Gyanendra Bir Bikran Shah Dev atraía la mala suerte. Así lo dictaminaron cuando nació los doctos astrólogos que consultaron las estrellas de Katmandú aquel verano de 1947. Ahora, el tiempo parece confirmar los augurios de las constelaciones y el duodécimo maharajadhiraja de la dinastía Shah está a punto de pasar a la Historia como el […]
Gyanendra Bir Bikran Shah Dev atraía la mala suerte. Así lo dictaminaron cuando nació los doctos astrólogos que consultaron las estrellas de Katmandú aquel verano de 1947. Ahora, el tiempo parece confirmar los augurios de las constelaciones y el duodécimo maharajadhiraja de la dinastía Shah está a punto de pasar a la Historia como el último rey de Nepal. La fatalidad se cuela así en el relato de las grandes agencias de comunicación que nos dan cuenta de la nueva república que despierta a los pies del Annapurna. Y ciertamente resulta tentador proyectar la sombra funesta del destino para explicar los avatares de estas pobres tierras que dan cobijo al Himalaya. No en vano, el acceso al trono de Gyanendra se vio envuelto por una espesa niebla que sólo recurriendo a la estoica ayuda de la fatalidad parece posible disipar.
Así, los instantes finales de su hermano mayor el rey Birendra parecen seguir el desarrollo dictado por un dios enojado y caprichoso: la irrupción del príncipe heredero Dipendra Bir Bikram aquella noche del 1 de junio de 2001, ebrio, enloquecido por la prohibición de su matrimonio con la joven Devyani y con la rabia hecha fuego indiscriminado. Y tras el estruendo de disparos, el suelo de la sala de billar y los jardines del Palacio Narayanhiti se quedó cubierto por la sangre y los cuerpos esparcidos del rey y la reina Aishwarya, del príncipe Niraján y la princesa Surtí, de dos hermanos del monarca y de las princesas Shanti, Jayanti y Sharada y su esposo. Después el enamorado borracho giró el cañón de su arma hacia su cabeza. Aquella última caricia al gatillo situó a Gyanendra ante las puertas del Palacio Hanuman, donde fue solemnemente coronado mientras su esposa se recuperaba de las heridas sufridas en una matanza de la que, para sorpresa de muchos, salió ileso su hijo.
Desde entonces el nuevo rey gobernó, pero lo hizo, eso sí, con afán modernizador. Para ello no tuvo problemas en cambiar los derechos feudales por una cuantiosa participación en el negocio turístico, boyante por las ansias de miles de europeos por alcanzar el nirvana en las altas cumbres del país, ni en sustituir el tradicional poder absoluto del panchayat por las occidentalizantes formas del estado de excepción y el autogolpe de estado.

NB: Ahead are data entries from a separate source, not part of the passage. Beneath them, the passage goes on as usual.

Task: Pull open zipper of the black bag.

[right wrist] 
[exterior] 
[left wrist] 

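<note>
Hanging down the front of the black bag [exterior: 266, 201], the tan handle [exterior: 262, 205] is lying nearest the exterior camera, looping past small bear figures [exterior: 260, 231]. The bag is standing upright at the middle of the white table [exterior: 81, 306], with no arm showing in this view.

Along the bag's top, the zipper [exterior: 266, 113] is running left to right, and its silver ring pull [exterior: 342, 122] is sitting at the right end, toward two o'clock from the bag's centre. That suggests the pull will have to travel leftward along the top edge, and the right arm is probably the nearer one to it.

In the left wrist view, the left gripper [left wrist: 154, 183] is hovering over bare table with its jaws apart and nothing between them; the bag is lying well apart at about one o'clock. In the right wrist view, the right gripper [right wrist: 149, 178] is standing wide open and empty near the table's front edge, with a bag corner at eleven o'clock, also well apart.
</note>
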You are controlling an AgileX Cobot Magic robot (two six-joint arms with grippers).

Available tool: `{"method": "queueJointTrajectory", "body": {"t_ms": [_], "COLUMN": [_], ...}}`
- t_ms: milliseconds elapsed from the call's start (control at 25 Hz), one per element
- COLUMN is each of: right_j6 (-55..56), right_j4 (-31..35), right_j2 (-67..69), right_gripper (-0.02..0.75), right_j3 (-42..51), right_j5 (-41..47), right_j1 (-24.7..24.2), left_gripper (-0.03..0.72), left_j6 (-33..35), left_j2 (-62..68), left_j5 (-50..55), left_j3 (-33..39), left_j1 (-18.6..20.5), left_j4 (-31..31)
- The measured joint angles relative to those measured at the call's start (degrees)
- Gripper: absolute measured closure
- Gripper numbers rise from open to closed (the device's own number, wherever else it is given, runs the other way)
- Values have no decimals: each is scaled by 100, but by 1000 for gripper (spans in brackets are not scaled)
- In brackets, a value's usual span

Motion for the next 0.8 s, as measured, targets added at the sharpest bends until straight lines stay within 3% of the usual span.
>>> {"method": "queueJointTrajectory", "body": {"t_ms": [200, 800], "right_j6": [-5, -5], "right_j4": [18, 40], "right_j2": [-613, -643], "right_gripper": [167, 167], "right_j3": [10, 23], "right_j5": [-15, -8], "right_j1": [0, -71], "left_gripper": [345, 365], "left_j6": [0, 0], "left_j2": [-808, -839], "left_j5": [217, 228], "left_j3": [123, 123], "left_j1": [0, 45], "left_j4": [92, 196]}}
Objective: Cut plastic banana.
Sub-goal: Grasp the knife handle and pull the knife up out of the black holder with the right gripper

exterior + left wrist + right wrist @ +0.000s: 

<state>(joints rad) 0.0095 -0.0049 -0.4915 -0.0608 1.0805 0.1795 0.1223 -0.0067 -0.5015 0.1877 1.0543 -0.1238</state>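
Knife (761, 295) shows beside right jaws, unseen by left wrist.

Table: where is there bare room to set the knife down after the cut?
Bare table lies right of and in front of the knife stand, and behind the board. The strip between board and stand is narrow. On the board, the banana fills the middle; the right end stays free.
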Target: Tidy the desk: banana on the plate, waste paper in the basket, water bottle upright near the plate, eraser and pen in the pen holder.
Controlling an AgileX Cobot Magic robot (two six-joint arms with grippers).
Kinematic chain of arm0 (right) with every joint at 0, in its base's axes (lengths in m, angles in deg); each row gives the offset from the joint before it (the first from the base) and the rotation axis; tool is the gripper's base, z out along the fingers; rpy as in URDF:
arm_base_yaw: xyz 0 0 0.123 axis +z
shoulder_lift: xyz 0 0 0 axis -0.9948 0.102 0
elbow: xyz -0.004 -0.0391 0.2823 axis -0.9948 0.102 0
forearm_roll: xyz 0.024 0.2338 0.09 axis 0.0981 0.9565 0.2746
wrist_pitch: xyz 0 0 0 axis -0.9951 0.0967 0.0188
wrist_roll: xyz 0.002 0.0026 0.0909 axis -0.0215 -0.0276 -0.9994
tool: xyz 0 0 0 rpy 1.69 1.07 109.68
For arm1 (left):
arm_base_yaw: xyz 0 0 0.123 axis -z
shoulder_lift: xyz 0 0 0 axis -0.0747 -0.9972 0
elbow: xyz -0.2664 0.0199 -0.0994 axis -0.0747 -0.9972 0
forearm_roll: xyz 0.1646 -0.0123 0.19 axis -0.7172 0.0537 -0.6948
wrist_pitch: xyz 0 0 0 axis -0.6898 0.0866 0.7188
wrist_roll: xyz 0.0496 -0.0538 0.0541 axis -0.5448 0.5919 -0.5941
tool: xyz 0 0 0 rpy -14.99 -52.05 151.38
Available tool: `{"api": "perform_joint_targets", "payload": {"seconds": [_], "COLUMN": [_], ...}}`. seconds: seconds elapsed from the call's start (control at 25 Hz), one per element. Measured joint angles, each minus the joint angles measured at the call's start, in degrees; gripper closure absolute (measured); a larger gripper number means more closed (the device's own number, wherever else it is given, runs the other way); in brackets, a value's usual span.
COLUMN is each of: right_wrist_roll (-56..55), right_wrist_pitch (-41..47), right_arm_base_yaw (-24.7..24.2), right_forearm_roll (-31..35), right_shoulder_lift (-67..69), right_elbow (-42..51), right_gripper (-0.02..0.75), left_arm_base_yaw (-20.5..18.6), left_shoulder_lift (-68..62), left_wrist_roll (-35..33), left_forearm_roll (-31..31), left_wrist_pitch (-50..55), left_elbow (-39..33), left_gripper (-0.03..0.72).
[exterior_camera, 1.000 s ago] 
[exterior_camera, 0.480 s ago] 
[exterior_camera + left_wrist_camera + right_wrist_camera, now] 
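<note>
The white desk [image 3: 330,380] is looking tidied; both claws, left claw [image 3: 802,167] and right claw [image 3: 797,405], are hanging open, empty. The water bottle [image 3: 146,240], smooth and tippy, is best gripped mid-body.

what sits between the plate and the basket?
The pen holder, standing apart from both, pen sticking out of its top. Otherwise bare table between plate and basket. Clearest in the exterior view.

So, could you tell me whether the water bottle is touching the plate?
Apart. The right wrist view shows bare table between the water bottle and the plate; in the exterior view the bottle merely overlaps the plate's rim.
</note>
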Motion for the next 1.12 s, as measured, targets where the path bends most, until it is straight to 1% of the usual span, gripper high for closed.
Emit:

Todo ello frente a una rebelión maoísta impulsada por un Partido Comunista desplazado del poder por intrigas palaciegas y parlamentarios después de haber sido la primera formación de izquierdas de Asia que llegaba democráticamente al gobierno en 1994. Y como trasfondo social, una población donde más de un millón de personas malvive con menos de un dólar diario y el 48,3% de los niños menores de cinco años pasa hambre, según el Banco Mundial, o donde dos de cada diez nacidos no llegarán a cumplir los cuarenta años, tal y como augura el Programa de Naciones Unidas para el Desarrollo con la misma fatalidad que los antiguos astrólogos de palacio.
Sin embargo, las agencias nos recordarán estos días que Gyanendra atraía la mala suerte, como si el ocaso 270 años de dinastía fuera un presagio encarnado en su maldición. Por su parte, El País se sorprenderá a grandes titulares de la victoria comunista en las urnas, evidenciando una vez más su mala memoria selectiva. Luego, los expertos y los editoriales se mantendrán a la espera. Nunca se sabe si dentro de poco será necesario rescatar un nuevo perfil de Gyanendra. De hecho, en algún momento llegó a considerarse a los reyes de su familia la reencarnación del dios Vishnú. Y ya se sabe, el hinduismo tiene buena acogida en el materialista Occidente. Al menos tanta como el budismo y al Dalai Lama no le va nada mal.